Мойков бережно откупорил бутылку. Пробка была маленькая и какая-то очень уж неказистая.
— Евреи всегда были самыми верными патриотами Германии, — продолжал я. — Даже бывший кайзер знал это.
Мойков с наслаждением понюхал пробку.
— И что же — снова патриотами станут? — спросил он.
— Их не так много осталось, — ответил я. — Особенно в Германии. Так что вопрос пока не слишком актуален.
— Поубивали?
Я кивнул.
— Давай лучше поговорим о чем-нибудь другом, Владимир. Как себя чувствует человек в восемьдесят лет?
— Тебя это правда интересует?
— Да нет. Просто так спросил, от смущения.
— Слава Богу! А то я уж начал в тебе разочаровываться. Не стоит бестактными вопросами принуждать человечество к бестактным ответам. Отведаем лучше водки!
Но тут на входе послышались характерные припрыгивающие шаги Лахмана.
— Господи, этому-то что понадобилось? — удивился я. — Он же вроде бы нашел себе кассиршу из кинотеатра, на которую теперь молится.
Мойков снова улыбнулся. На сей раз улыбка долго блуждала по его широкому, просторному лицу — она зародилась в глазах и в глазах замерла.
— Жизнь совсем не так проста, Людвиг. Бывает что-то вроде извращенной мстительности. Да и ревность — это не водопроводный кран, чтобы перекрыть его, когда захочешь.
Ковыляя, вошел Лахман. Следом за ним, в кильватере, вплыла блондинка, похожая на укротительницу — мускулистая, с выпяченным подбородком и черными, толстыми бровями.
— Моя невеста! — гордо представил он. — Мисс Мак-Крейг.
Укротительница кивнула. Лахман тем временем разворачивал что-то, завернутое в красную подарочную бумагу
— С юбилеем тебя, Владимир! — торжественно объявил он. — При твоей вере трудно подыскать подарок.
Это была русская икона — маленькая, на золотом фоне.

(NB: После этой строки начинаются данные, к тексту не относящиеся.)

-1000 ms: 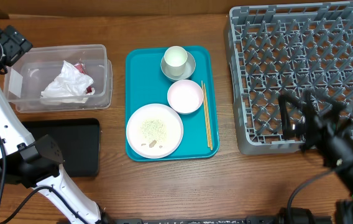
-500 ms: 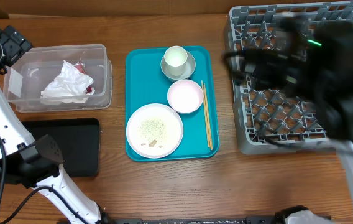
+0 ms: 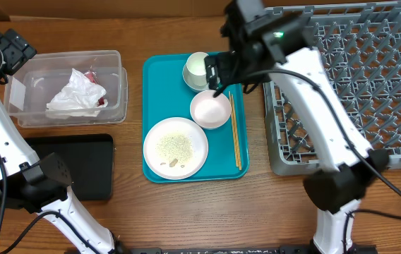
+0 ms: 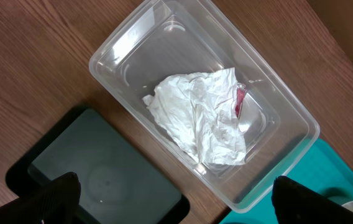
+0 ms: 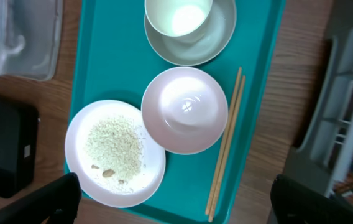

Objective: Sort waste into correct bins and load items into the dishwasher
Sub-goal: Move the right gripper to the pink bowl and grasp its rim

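We poise the right gripper (image 3: pixel 216 73), fingers wide, over the pink bowl (image 5: pixel 184 110) for pickup. The left gripper (image 3: pixel 11 48), equally wide, waits above the clear tub (image 4: pixel 133 62), 9 o'clock of the teal tray (image 3: pixel 157 77).

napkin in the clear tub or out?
In. The crumpled white napkin lies on the floor of the clear tub, inside its walls.

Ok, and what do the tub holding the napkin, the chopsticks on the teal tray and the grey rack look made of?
The clear tub looks like transparent glossy plastic: the wood of the table shows through its walls. The chopsticks are pale, matte tan, probably wood or bamboo. The rack seems to be dull grey moulded plastic, judging by its uniform lattice and pegs.
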Available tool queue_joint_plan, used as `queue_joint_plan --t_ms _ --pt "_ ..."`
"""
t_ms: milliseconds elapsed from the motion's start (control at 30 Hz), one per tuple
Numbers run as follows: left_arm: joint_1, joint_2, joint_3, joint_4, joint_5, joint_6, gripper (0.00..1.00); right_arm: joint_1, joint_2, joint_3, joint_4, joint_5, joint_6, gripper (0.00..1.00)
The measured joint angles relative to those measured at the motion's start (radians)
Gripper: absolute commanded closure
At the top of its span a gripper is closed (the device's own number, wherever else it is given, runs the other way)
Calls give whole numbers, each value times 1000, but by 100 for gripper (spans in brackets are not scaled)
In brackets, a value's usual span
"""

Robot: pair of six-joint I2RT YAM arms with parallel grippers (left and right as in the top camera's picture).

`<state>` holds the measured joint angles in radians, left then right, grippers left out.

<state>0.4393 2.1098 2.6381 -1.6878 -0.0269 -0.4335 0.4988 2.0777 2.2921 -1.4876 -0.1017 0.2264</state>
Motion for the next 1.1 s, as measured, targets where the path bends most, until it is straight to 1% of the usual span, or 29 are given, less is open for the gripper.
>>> queue_joint_plan --t_ms 100,233,333,367,533,700,800,867,933,1033,1100 --pt "0 0 0 0 0 0 0 18 47 0 79 -42 -3 0" --pt "0 0 0 0 0 0 0 36 64 -1 202 -133 -2 0" --pt "0 0 0 0 0 0 0 53 69 0 275 -164 35 24" --pt "0 0 0 0 0 0 0 56 72 0 281 -160 53 24" --pt "0 0 0 0 0 0 0 86 118 0 259 -39 267 24" --pt "0 0 0 0 0 0 0 114 174 0 224 78 399 27" --pt "0 0 0 0 0 0 0 137 209 0 216 119 437 32" --pt "0 0 0 0 0 0 0 153 230 0 214 143 459 37" --pt "0 0 0 0 0 0 0 171 254 0 211 172 486 37" --pt "0 0 0 0 0 0 0 189 285 0 211 206 514 45" --pt "0 0 0 0 0 0 0 193 302 0 212 218 531 47"
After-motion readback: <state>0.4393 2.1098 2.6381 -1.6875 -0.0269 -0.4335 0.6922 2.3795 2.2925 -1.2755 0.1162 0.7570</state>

Мойков обескураженно смотрел на нее.
Лахман, дорогой, — сказал он как можно мягче. — Я же атеист.
— Болтовня! — нисколько не смутился Лахман. — Каждый человек во что-нибудь да верит! Иначе на что бы я жил? К тому же это не Христос и не Богородица. Это святой Владимир. В себя-то ты, надеюсь, пока что веришь, или тоже нет?
— В себя как раз меньше всего.
— Болтовня! — повторил Лахман, бросив взгляд в мою сторону. — Это все философствования нашего дружка Людвига Зоммера. Забудь и не вспоминай!